PHP Base-62 encoding

There’s a really horrible bug (they won’t call it that, but I can’t think of any use case for the default broken behaviour!) in Apache’s mod_rewrite that means that urlencoded inputs in rewrites get unescaped in their transformation to output patterns. The underlying ‘bug’ remains unfixed even in 2.3, though a workaround in the form of the ‘B’ flag first appeared in Apache 2.2.7, but was broken until 2.2.12 (which wasn’t all that long ago). Put it like this: if you’re not using the B flag in your mod_rewrite rules, your site is probably only working due to blind luck.

With that in mind, several years ago I spent ages looking for a base-62 encoder/decoder for PHP to replace mod_rewrite’s broken urlencoding handling. Nobody seemed to have the slightest interest in writing one. Base-62 is interesting as it can be made safe for use in URLs, DNS, email addresses and pathnames, unlike any available encoding of base-64, as it only includes [0-9A-Za-z]. As a workaround for the above bug, I was interested in base-62 encoding URLs for embedding in redirects. At the time I wrote something using bc_math, but it was very slow (and weirdly got ripped off by some dickhead and passed off as his own, despite that fact that I said it was crap!). I eventually gave up on that and switched to base-64, which led to occasional URL corruption. If you include hashes in URLs, keeping them in the default hex representation is quite wasteful, and can contribute to issues with line length in email. Having hashes in base-62 is a nice way of reducing their size.

There are a few posts on base-62 in PHP, notably this one and this one, but they make the assumption that you’re talking about a numeric value, and while a hash is a numeric value, it’s way too big for PHP to handle as an integer. Others take the multiprecision artithmetic route, which treats the input binary as a single very large, and calculates its representation in another base; that works, but it’s horribly slow.
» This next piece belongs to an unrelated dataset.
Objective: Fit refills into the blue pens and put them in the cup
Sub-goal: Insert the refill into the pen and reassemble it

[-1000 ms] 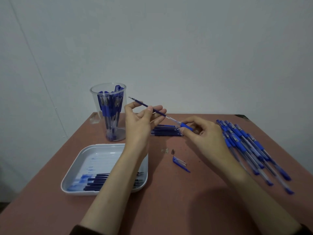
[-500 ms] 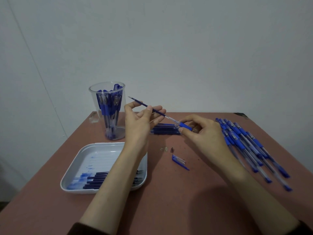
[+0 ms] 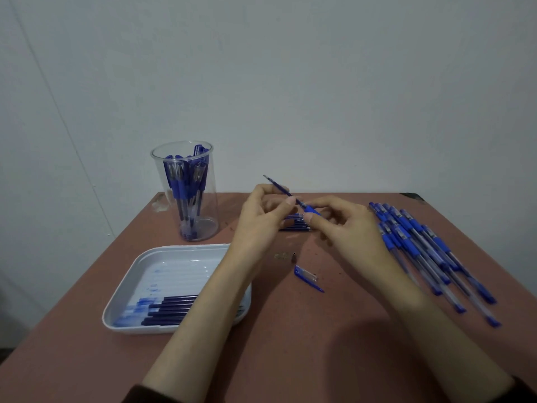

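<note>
Since the earlier frame the left grip (image 3: 261,219) has closed in on the right grip (image 3: 351,231), and less of the refill (image 3: 277,185) shows between them; its free end now sits lower and further right.

Step in hand: insertion of the refill into the pen barrel (image 3: 312,211), judged part done. The left grip pinches the refill between thumb and fingertips. The right grip pinches the barrel at its blue sleeve. Both are held above the desk (image 3: 290,344), in front of the spare refills (image 3: 293,226).

Next move, as judged: push the refill along the barrel axis until it seats (a tilted push could bend the thin tube). Then fit the tip piece (image 3: 294,258) and the cap (image 3: 308,277), both lying on the desk near the hands. The finished pen then goes into the cup (image 3: 209,210), to the left at the back.

Appearance: the refill is a thin, dark blue rod, tilted up and to the left. The barrel is mostly hidden by the fingers. The cup is clear and holds several capped pens upright. More pens (image 3: 421,248) lie in a row to the right. The tray (image 3: 174,266) holds dark refills.
</note>
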A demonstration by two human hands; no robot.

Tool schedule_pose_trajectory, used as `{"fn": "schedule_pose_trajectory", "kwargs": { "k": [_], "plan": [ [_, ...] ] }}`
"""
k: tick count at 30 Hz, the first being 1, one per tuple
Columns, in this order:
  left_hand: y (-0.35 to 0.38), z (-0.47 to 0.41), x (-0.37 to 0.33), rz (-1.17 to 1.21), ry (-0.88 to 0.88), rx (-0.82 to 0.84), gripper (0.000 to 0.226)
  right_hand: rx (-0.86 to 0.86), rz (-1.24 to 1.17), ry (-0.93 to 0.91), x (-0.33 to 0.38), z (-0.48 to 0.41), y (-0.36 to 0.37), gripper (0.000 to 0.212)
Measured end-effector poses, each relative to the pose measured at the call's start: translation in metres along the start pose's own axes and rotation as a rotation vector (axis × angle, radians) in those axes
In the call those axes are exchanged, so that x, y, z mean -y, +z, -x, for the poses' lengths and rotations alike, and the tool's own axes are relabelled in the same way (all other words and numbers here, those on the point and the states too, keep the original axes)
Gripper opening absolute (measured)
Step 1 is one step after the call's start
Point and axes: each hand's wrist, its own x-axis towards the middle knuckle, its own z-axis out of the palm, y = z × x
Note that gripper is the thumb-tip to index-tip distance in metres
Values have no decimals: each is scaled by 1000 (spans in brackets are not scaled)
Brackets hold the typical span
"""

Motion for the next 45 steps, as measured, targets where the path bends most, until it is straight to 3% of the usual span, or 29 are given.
{"fn": "schedule_pose_trajectory", "kwargs": {
  "k": [4, 8, 10, 13, 21, 23, 25, 28, 31, 34, 45],
  "plan": [
    [-5, -2, 0, -195, 3, 64, 18, 31, -273, 131, 4, 0, -3, 12],
    [-15, -2, 3, -823, 108, 204, 33, 26, -384, 175, 4, -1, -5, 10],
    [-16, 0, 4, -989, 105, 321, 43, 23, -393, 175, 4, -1, -6, 10],
    [-18, 1, 5, -1090, 77, 435, 46, 23, -389, 166, 4, -1, -6, 10],
    [-19, -2, 12, -1098, 79, 478, 24, 20, -373, 169, 4, -1, -4, 11],
    [-18, -3, 13, -1074, 100, 426, 17, 22, -361, 168, 5, 0, -4, 12],
    [-17, -4, 10, -936, 134, 256, 16, 17, -322, 157, 4, 0, -5, 13],
    [-20, -5, -1, -323, 29, 14, 16, 3, -160, 81, 0, 0, -5, 11],
    [-22, -3, -8, 106, -83, -57, 18, 6, -38, 19, -2, 0, -2, 9],
    [-20, 0, -10, 197, -129, -35, 20, 10, -3, 7, -2, 1, 0, 12],
    [-17, -1, -6, 169, -140, 25, 21, 20, 75, -30, 1, 3, -1, 15]
  ]
}}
Since then, the gmp and bc_math extensions were improved in PHP 5.3.2, and now they handle (usefully) up to base-62. So here’s a simple function for getting a hash in base-62:

function base62hash($source) {
    return gmp_strval(gmp_init(md5($source), 16), 62);
}

and for converting to and from base-16 hashes:

function hash16to62($hash) {
    return gmp_strval(gmp_init($hash, 16), 62);
}

function hash62to16($hash) {
    return gmp_strval(gmp_init($hash, 62), 16);
}

I could still use a proper base-62 encoder for longer arbitrary strings, but at least now it should be simpler to write something iterative now that these extensions have (ahem) their bases covered.
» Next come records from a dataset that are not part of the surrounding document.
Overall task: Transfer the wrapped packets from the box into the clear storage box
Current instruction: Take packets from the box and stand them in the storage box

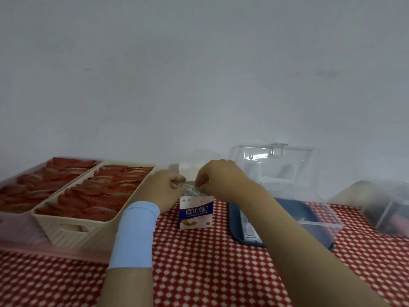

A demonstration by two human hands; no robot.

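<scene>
One box: the small white and purple carton (195, 214) stands upright on the surface, between the cream basket and the clear storage box, its top open.
Wrapped packets: a silvery bunch of wrapped packets (190, 191) pokes out of the carton's mouth; how many there are cannot be told.
Left hand: the left hand (164, 188) has its fingers curled at the carton's top on the left side and pinches the edge of the bunch.
Right hand: the right hand (223, 180) reaches in from the other side, fingertips closed on the same bunch.
Clear storage box: the clear storage box (318, 223) sits just to the right of the carton with its lid (272, 165) tipped up and back; something dark blue (235, 227) shows at its base. Whether any packets lie inside is too blurred to say.
Step in hand: most likely drawing the packets up and out of the carton; the transfer itself looks not yet made.
Next move: lift the bunch clear of the carton walls without tipping the carton, then carry it right, over the near rim, and set it down inside.
Around: a blue wristband (135, 231) on the left forearm, a cream basket (73, 227) of red packs to the left, another clear container (387, 209) at far right, a red patterned cloth (210, 262) on the surface.
</scene>
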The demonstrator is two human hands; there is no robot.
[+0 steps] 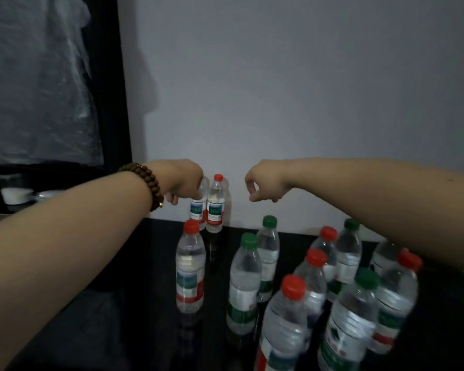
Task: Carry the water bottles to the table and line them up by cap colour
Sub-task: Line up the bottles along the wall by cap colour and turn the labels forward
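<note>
As far as I can log from the head camera, all stock stands on a dark glossy worktop (pixel 134 330) set against a pale wall (pixel 279 89).

1. Left hand (pixel 184 183), beaded bracelet (pixel 148 189) on the wrist. Its fingers are clamped round the shoulder of the far bottle (pixel 197 211) at the wall edge. The cap is hidden by the hand; the label is red-banded.
2. Far red-capped bottle (pixel 215 204), upright, just beside item 1 on its right. I cannot tell whether the two touch.
3. Right hand (pixel 265 183), in the air to the right of that pair. Its fingers are curled together, thumb tip near the forefinger, holding nothing.
4. Lone red-capped bottle (pixel 190 266), upright, nearer me than the far pair and apart from the rest.
5. Near green-capped bottle (pixel 245 282) and rear green-capped bottle (pixel 268 253), upright, one behind the other, mid-worktop.
6. Right-hand cluster (pixel 343 298), upright bottles close together below the right forearm. I count four red caps and two green, mixed. One further bottle (pixel 383 254) is partly covered by the arm, cap unseen.
7. At left, a dark-framed panel (pixel 118 89) draped with clear plastic sheet (pixel 38 89), with white bowls (pixel 14 195) below it.
</note>
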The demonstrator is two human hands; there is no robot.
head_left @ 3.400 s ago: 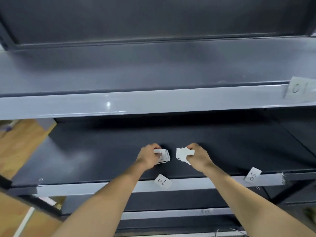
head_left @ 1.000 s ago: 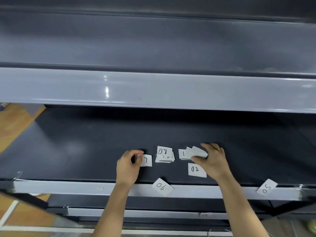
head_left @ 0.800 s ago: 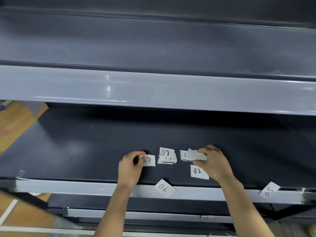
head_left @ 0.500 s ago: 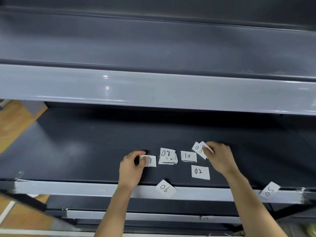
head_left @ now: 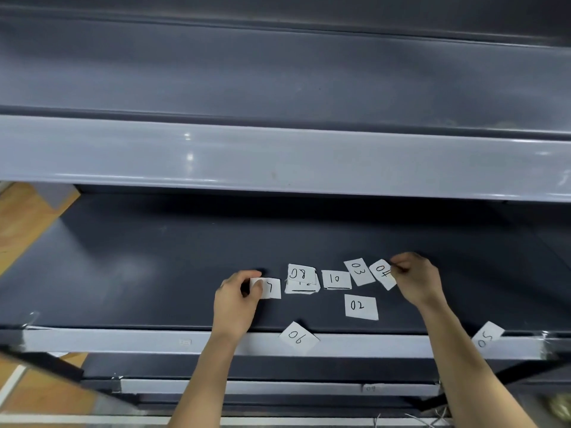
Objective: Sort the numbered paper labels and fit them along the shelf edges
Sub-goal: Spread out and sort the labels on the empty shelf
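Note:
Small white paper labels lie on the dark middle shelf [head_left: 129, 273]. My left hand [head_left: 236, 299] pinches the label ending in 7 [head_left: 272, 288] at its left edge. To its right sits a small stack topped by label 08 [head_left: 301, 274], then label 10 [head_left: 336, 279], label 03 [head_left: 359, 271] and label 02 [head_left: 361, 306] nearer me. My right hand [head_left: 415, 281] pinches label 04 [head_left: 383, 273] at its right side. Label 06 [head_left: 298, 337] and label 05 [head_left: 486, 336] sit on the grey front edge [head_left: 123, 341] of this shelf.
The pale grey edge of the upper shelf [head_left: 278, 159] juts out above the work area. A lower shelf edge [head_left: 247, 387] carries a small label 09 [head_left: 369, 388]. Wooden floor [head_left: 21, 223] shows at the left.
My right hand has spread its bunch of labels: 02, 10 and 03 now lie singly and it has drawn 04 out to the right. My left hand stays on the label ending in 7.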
Update: I’ve written a sufficiently usable PHP base-62 encoder for arbitrary-length binary strings that’s not too slow. You can find it on github in this gist. Let me know if you find it useful

Incidentally I discovered that the gmp functions use [0-9a-f] up to base 16, but [0-9A-Za-z] (i.e. upper case first) from bases 17 to 62. This differs from most of the base-62 implementations I’ve found that tend to use lower case first.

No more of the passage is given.